▸ **Work instruction**
Please write out word for word the opening lines of the material, including the line with "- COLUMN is" as the last.

▸ **Provided information**
*** Block opens ***

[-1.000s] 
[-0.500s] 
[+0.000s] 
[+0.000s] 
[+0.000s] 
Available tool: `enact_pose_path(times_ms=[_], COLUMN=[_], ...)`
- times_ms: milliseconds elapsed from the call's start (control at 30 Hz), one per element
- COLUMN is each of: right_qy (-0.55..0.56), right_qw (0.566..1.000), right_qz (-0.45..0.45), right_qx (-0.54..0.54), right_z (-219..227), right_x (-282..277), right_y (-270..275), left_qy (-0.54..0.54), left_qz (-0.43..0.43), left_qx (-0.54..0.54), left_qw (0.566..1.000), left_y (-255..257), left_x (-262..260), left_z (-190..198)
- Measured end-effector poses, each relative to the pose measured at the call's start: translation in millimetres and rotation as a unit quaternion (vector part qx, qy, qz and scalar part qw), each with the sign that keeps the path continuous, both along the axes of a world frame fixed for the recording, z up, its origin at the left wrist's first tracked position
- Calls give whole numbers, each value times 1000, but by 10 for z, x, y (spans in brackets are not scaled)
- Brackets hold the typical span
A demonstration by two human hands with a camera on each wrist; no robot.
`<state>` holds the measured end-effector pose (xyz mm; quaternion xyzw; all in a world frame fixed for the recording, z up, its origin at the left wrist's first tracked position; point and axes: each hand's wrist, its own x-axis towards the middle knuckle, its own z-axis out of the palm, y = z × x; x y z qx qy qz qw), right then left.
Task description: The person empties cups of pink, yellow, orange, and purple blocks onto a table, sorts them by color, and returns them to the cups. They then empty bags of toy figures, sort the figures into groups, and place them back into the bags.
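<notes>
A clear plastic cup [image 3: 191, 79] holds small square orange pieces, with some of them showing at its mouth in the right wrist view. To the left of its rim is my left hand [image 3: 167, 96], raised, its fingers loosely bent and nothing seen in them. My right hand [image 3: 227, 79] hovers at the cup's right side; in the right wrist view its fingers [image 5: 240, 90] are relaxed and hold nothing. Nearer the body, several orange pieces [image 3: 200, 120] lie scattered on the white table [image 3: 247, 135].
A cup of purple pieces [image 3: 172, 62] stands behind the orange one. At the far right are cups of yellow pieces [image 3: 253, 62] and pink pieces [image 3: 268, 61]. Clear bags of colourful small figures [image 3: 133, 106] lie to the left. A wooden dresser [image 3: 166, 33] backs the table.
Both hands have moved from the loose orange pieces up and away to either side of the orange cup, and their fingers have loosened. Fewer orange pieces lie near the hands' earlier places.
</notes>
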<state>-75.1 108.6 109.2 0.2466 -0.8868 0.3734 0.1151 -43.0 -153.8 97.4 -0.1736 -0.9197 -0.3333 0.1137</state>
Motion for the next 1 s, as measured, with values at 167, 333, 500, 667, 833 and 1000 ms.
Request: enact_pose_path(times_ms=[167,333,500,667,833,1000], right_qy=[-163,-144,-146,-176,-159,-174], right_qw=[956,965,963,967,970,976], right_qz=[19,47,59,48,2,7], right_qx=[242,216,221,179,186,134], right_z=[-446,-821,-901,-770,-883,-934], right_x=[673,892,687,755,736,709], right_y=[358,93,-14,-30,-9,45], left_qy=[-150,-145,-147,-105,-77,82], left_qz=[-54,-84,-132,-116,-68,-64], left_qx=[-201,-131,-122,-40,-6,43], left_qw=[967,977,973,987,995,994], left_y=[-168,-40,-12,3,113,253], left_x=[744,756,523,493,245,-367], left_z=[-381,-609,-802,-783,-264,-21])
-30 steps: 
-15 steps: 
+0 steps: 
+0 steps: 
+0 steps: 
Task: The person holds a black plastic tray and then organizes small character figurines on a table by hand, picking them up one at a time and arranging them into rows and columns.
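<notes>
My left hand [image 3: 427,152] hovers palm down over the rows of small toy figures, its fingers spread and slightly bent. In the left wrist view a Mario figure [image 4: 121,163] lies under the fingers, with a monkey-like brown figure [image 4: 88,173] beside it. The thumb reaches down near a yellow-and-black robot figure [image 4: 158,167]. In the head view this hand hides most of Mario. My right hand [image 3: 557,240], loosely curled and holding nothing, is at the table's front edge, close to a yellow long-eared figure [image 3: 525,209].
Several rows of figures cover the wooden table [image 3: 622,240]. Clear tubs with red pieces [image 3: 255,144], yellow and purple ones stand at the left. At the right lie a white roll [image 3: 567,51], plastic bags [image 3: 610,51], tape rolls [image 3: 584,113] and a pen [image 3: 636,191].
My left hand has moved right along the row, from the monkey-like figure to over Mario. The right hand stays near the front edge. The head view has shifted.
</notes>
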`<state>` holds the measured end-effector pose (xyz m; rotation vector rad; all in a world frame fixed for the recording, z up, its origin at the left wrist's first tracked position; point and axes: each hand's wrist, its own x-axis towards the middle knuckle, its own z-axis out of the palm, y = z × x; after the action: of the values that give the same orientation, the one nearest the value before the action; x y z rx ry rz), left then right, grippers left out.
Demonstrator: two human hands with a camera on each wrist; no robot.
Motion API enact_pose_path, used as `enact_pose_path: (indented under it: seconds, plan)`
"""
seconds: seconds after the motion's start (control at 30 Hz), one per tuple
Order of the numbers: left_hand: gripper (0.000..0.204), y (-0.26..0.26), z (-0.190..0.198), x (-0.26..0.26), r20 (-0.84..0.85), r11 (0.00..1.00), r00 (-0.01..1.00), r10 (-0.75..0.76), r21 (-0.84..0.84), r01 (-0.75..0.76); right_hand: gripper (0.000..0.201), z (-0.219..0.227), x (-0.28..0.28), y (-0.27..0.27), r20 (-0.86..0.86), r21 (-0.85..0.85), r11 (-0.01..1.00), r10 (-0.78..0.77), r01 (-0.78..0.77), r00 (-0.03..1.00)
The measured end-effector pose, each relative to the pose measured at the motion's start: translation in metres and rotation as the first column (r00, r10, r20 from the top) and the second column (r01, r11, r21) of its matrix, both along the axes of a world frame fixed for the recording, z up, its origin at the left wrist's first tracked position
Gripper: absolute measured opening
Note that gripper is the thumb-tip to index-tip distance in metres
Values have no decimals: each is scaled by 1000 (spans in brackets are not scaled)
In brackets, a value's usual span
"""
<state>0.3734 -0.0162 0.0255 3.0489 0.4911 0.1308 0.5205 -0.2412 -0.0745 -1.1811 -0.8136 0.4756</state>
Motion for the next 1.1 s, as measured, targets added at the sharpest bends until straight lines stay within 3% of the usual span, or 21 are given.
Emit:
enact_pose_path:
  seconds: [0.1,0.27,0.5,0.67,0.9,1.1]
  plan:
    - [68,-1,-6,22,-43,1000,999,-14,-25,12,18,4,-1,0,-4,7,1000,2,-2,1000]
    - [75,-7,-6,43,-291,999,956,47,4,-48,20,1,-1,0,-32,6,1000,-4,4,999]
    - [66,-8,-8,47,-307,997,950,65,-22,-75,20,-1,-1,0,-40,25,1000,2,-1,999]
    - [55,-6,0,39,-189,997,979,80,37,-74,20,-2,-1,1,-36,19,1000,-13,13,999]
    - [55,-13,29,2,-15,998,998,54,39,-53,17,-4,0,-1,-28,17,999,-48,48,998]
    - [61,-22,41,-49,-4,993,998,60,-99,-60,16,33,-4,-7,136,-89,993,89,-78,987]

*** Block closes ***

▸ **Task solution**
[-1.000s] 
[-0.500s] 
[+0.000s] 
[+0.000s] 
[+0.000s] 
Available tool: `enact_pose_path(times_ms=[_], COLUMN=[_], ...)`
- times_ms: milliseconds elapsed from the call's start (control at 30 Hz), one per element
- COLUMN is each of: right_qy (-0.55..0.56), right_qw (0.566..1.000), right_qz (-0.45..0.45), right_qx (-0.54..0.54), right_z (-219..227), right_x (-282..277), right_y (-270..275), left_qy (-0.54..0.54), left_qz (-0.43..0.43), left_qx (-0.54..0.54), left_qw (0.566..1.000), left_y (-255..257), left_x (-262..260), left_z (-190..198)

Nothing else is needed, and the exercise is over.